Input records:
_ _ _
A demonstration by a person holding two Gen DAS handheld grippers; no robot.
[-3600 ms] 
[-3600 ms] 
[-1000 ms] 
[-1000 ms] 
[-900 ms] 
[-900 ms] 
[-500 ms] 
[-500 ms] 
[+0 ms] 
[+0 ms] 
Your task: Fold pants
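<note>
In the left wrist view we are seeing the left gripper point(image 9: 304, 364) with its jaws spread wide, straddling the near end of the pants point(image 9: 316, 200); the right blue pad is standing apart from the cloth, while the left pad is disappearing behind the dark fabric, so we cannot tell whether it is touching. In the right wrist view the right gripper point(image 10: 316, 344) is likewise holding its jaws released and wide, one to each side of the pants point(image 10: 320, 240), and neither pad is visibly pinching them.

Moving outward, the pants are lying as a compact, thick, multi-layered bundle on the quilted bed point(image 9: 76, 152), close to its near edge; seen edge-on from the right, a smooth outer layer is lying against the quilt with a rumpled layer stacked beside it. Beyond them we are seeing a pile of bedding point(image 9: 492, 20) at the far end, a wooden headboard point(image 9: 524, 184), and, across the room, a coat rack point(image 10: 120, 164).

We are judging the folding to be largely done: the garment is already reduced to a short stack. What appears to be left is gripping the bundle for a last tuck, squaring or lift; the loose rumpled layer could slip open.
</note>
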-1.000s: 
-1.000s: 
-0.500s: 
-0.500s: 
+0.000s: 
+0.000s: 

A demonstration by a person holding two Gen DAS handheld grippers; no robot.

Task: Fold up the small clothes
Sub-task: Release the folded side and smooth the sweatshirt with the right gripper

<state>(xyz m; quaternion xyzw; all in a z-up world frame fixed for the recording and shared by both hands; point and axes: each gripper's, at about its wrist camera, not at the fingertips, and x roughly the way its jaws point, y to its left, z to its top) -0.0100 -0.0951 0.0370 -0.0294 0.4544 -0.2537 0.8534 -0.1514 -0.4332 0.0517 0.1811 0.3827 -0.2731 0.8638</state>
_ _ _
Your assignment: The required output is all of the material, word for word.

Answer for this exercise:
A demonstration by a person holding two Gen DAS handheld grippers; no robot.
[-3600 ms] 
[-3600 ms] 
[-1000 ms] 
[-1000 ms] 
[-900 ms] 
[-900 ms] 
[-500 ms] 
[-500 ms] 
[+0 ms] 
[+0 ms] 
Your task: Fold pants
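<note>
In the left wrist view we are seeing the left gripper point(image 9: 304, 364) with its jaws spread wide, straddling the near end of the pants point(image 9: 316, 200); the right blue pad is standing apart from the cloth, while the left pad is disappearing behind the dark fabric, so we cannot tell whether it is touching. In the right wrist view the right gripper point(image 10: 316, 344) is likewise holding its jaws released and wide, one to each side of the pants point(image 10: 320, 240), and neither pad is visibly pinching them.

Moving outward, the pants are lying as a compact, thick, multi-layered bundle on the quilted bed point(image 9: 76, 152), close to its near edge; seen edge-on from the right, a smooth outer layer is lying against the quilt with a rumpled layer stacked beside it. Beyond them we are seeing a pile of bedding point(image 9: 492, 20) at the far end, a wooden headboard point(image 9: 524, 184), and, across the room, a coat rack point(image 10: 120, 164).

We are judging the folding to be largely done: the garment is already reduced to a short stack. What appears to be left is gripping the bundle for a last tuck, squaring or lift; the loose rumpled layer could slip open.
</note>
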-1.000s: 
-1.000s: 
-0.500s: 
-0.500s: 
+0.000s: 
+0.000s: 

A demonstration by a person holding two Gen DAS handheld grippers; no robot.

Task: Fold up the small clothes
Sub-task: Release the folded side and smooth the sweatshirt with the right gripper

<state>(xyz m; quaternion xyzw; all in a z-up world frame fixed for the recording and shared by both hands; point and axes: each gripper's, at about its wrist camera, not at the fingertips, and x roughly the way its jaws point, y to its left, z to its top) -0.0100 -0.0951 0.0370 -0.0294 0.4544 -0.2537 0.8534 -0.1514 -0.4332 0.0517 0.1811 0.3827 -0.2731 0.8638</state>

The exercise ends with this answer.